Give back a single number: the count of lines in the data that contain the string "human".

(Entries taken from a collection)
_ _ _
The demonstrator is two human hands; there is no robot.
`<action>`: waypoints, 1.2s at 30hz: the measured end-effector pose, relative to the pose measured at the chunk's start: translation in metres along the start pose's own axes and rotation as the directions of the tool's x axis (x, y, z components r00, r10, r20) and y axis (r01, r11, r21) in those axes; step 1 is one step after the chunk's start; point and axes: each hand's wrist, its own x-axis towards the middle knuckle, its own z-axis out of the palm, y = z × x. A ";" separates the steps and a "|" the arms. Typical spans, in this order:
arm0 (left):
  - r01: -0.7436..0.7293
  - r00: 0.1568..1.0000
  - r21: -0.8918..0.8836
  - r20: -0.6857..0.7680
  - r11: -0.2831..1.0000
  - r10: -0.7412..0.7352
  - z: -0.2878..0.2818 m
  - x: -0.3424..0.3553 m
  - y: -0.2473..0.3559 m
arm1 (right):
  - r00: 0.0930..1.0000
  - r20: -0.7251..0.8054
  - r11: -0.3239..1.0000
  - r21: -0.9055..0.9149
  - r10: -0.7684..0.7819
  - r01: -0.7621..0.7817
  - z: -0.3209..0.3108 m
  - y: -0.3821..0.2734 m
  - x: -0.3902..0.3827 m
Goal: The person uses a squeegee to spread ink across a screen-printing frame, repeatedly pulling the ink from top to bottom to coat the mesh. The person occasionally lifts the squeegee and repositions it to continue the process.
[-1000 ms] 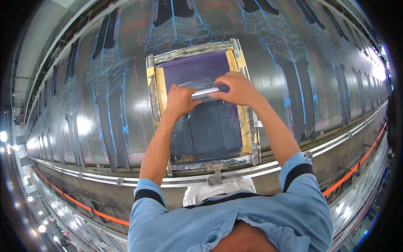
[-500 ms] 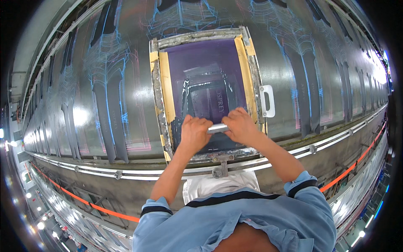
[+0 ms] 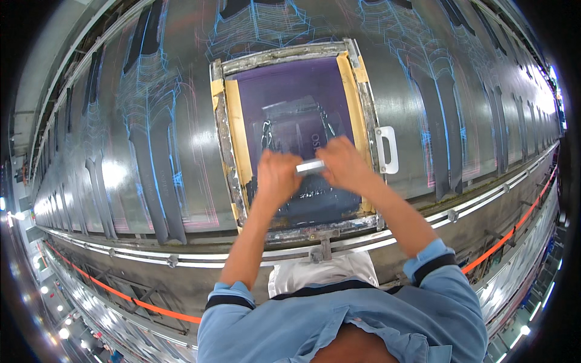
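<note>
Both of my hands grip the pale metal handle of a squeegee (image 3: 310,167) over a screen-printing frame (image 3: 284,54). My left hand (image 3: 278,176) wraps round its left end, my right hand (image 3: 345,164) round its right end. Purple mesh (image 3: 290,85) fills the frame, with yellow tape (image 3: 235,121) along its sides. Dark, wet-looking ink (image 3: 302,206) lies on the mesh on the near side of the squeegee, and shiny streaks of it show beyond my hands. The squeegee's blade is mostly hidden beneath my hands.
A long dark table (image 3: 200,133) runs left and right, carrying rows of dark cut pieces (image 3: 158,181) among blue and pink lines. A white handle (image 3: 387,150) sticks out from the frame's right side. Along the near edge runs a metal rail (image 3: 417,232), with an orange strip (image 3: 139,296) below it.
Both hands and the squeegee have moved a little away from my body across the mesh, showing more of the inked area on the near side. The frame remains in place on the table.
</note>
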 end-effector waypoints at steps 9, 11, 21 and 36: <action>-0.040 0.999 0.101 0.023 0.994 0.038 -0.019 0.018 -0.003 | 0.998 -0.047 0.998 -0.026 -0.052 0.051 -0.015 0.007 0.013; -0.028 1.000 0.118 0.005 0.993 0.028 -0.026 0.061 -0.030 | 0.999 -0.030 0.997 -0.070 -0.044 0.042 -0.026 0.032 0.060; 0.029 0.999 0.156 0.041 0.987 -0.036 -0.018 0.099 -0.056 | 0.996 0.000 0.995 0.043 0.085 -0.085 -0.023 0.049 0.101; 0.018 0.998 0.040 -0.060 0.999 -0.016 0.001 -0.073 0.048 | 0.517 -0.518 0.700 0.256 0.682 -0.667 -0.019 0.097 -0.045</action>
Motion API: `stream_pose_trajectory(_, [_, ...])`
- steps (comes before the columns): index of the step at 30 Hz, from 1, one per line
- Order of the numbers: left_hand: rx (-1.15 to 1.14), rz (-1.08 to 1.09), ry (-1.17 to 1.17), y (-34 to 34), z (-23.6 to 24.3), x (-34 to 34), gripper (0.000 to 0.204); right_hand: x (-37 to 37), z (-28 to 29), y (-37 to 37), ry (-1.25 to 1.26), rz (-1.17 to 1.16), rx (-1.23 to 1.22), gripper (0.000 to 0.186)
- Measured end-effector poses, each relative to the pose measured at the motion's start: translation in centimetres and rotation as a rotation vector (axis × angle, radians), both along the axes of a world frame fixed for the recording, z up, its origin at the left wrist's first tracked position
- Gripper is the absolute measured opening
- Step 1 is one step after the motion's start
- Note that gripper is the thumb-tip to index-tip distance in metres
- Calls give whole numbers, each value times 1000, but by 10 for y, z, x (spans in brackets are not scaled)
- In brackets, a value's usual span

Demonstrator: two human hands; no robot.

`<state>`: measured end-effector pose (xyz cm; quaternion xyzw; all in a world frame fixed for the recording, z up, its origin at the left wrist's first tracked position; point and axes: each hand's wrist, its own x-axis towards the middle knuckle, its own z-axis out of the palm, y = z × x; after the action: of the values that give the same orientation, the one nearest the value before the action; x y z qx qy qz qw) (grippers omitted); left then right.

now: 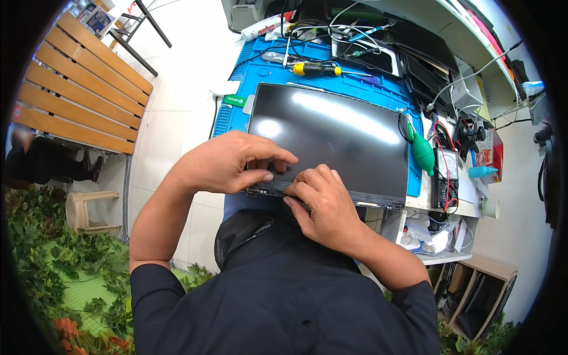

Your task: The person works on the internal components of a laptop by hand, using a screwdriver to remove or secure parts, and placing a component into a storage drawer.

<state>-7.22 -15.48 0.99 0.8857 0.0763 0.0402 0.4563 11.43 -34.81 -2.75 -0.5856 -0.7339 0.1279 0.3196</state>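
Observation:
A dark laptop screen [343, 142] lies face up before me, with bright light reflections across it. My left hand [242, 163] is bent over its near left corner, thumb and index finger apart and the other fingers curled behind. At the near edge, beside it, my right hand [322, 204] pinches the screen's rim between thumb and fingers. A narrow dark strip with small fittings runs along that edge between the hands. The fingertips partly hide what they touch there.
A blue work mat [260, 71] lies under the screen. Beyond it are a yellow-black screwdriver [316, 70] and tangled cables. To the right sit a green air blower bulb [422, 154], a multimeter [446, 168] with red leads and a light-blue bottle [482, 171]. A slatted wooden bench [89, 83] stands left.

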Motion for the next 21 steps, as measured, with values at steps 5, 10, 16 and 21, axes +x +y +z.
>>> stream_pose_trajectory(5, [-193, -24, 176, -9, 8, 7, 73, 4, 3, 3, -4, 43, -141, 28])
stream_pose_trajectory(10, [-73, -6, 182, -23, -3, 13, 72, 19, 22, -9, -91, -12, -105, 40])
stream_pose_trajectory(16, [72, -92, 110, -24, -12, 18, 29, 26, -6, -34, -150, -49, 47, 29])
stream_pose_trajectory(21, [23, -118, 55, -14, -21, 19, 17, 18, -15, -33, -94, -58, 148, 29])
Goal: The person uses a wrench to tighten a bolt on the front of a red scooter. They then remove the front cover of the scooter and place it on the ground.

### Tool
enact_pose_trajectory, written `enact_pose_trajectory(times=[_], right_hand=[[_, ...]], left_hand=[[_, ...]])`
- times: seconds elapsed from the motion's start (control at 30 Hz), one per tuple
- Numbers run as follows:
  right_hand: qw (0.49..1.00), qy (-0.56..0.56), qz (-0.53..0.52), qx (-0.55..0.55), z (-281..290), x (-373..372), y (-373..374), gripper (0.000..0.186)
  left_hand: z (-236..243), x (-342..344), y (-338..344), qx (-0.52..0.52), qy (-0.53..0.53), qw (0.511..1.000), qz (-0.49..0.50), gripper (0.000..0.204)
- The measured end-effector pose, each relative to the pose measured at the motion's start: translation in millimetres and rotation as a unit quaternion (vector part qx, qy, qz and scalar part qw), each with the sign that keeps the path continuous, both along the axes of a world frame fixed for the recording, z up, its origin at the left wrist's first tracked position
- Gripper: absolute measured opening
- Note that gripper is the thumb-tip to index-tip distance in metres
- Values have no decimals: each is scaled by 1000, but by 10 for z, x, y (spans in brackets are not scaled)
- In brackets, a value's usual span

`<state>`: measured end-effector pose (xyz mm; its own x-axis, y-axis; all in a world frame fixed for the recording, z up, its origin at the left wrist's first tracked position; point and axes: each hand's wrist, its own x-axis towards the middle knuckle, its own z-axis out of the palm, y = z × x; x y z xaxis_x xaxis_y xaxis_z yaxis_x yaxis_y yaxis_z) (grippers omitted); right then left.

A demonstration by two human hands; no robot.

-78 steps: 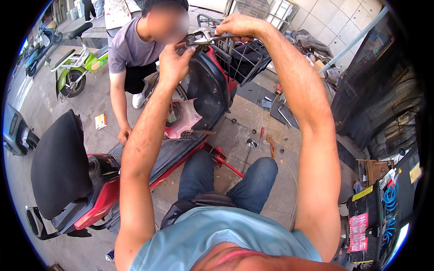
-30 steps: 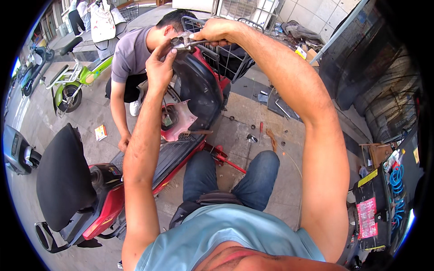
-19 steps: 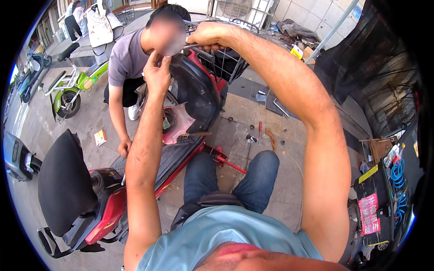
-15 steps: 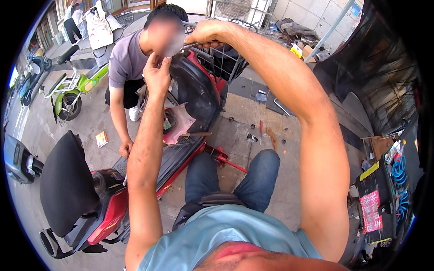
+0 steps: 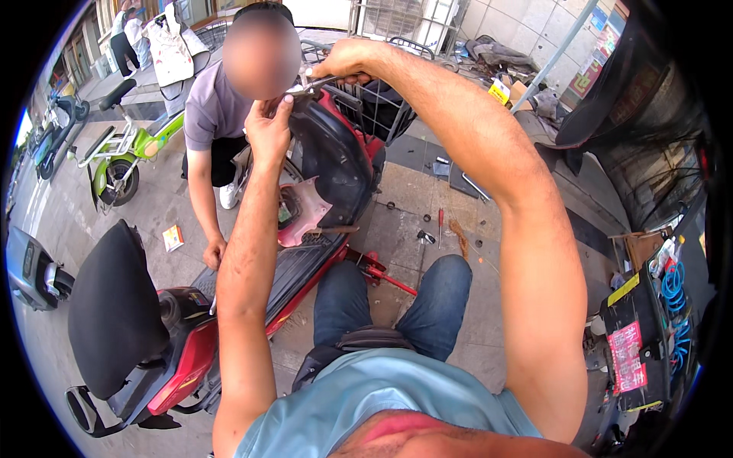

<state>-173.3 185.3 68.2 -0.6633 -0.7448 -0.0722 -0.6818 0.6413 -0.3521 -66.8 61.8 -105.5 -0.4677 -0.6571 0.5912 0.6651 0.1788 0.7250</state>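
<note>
A red electric scooter stands across the left and middle, its black inner front panel facing me and the pink-white lower cover hanging loose. At its handlebar, my right hand is closed on a slim dark metal tool; its kind is unclear. Just left of and below that tool is my left hand, thumb and fingers bent together by the handlebar. Whatever it pinches is too small to make out.
Another person crouches beyond the scooter, one hand near the footboard. A screwdriver and small parts lie on the paving. A black toolbox with blue hose stands right; a wire basket sits at the scooter's front.
The other person's head has moved left and lifted from the handlebar, showing more of the tool. My right hand has shifted slightly; my left hand stays close to the handlebar.
</note>
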Motion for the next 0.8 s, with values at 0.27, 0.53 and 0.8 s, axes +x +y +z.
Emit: enact_pose_trajectory(times=[0.27,0.53,0.8], right_hand=[[998,59,10,-30,10,109,104,54],[954,291,36,54,367,352,1186,38],[889,252,77,-373,171,-5,1488,30]], left_hand=[[404,265,446,-297,35,905,302,60],[784,241,858,-443,-17,869,221,72],[1197,-375,1360,-485,-61,862,133,84]])
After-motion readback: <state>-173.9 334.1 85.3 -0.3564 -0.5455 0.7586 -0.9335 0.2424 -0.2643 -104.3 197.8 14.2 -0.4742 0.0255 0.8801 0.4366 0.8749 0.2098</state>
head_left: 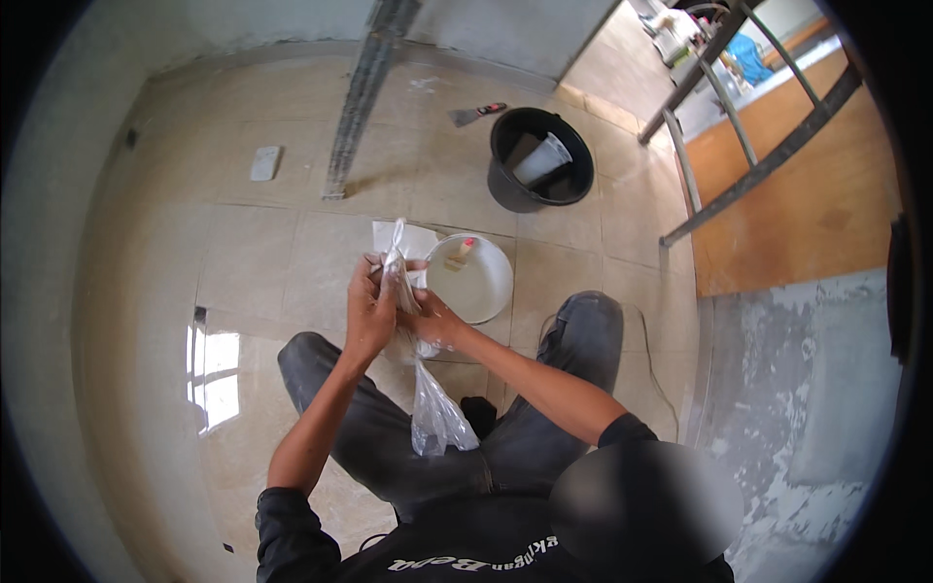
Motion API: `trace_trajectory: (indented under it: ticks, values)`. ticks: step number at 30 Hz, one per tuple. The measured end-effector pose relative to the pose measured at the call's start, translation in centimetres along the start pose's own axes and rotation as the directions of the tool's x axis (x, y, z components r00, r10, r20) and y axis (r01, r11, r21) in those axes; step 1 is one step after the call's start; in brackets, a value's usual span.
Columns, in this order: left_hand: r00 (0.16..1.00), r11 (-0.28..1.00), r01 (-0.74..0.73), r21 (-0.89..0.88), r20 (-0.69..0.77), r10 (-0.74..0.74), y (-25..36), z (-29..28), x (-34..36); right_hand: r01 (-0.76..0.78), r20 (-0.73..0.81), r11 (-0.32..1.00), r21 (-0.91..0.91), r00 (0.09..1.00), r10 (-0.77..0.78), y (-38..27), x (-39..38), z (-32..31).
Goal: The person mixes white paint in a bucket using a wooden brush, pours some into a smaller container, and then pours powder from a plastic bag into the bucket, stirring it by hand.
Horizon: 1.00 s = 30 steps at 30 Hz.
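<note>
Over the floor between my knees, both hands are closed around a clear plastic bag (437, 418) with white material at its upper part. My left hand (369, 316) grips the bag from the left, fingers curled near its twisted upper end. My right hand (434, 323) holds it from the right, lower down. Loose, clear plastic hangs below my hands toward my lap. Just beyond my right hand stands a round white bucket (500, 282) containing pale liquid and a brush (461, 253) with a red-tipped handle. A white sheet (418, 239) lies partly behind the bag.
A black bucket (515, 192) farther off holds a pale container (544, 158). Beside it lies a putty knife (478, 114). A white rectangular block (264, 163) sits on the tiles at left. A metal post (360, 117) and ladder (748, 175) stand ahead and right.
</note>
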<state>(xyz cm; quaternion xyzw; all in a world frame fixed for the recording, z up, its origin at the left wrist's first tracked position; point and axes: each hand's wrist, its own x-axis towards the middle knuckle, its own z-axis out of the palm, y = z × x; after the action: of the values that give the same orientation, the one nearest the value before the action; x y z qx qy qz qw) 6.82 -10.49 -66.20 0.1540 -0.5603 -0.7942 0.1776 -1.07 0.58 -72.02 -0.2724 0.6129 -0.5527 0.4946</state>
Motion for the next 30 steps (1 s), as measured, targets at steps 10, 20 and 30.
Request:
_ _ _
TASK RESULT
3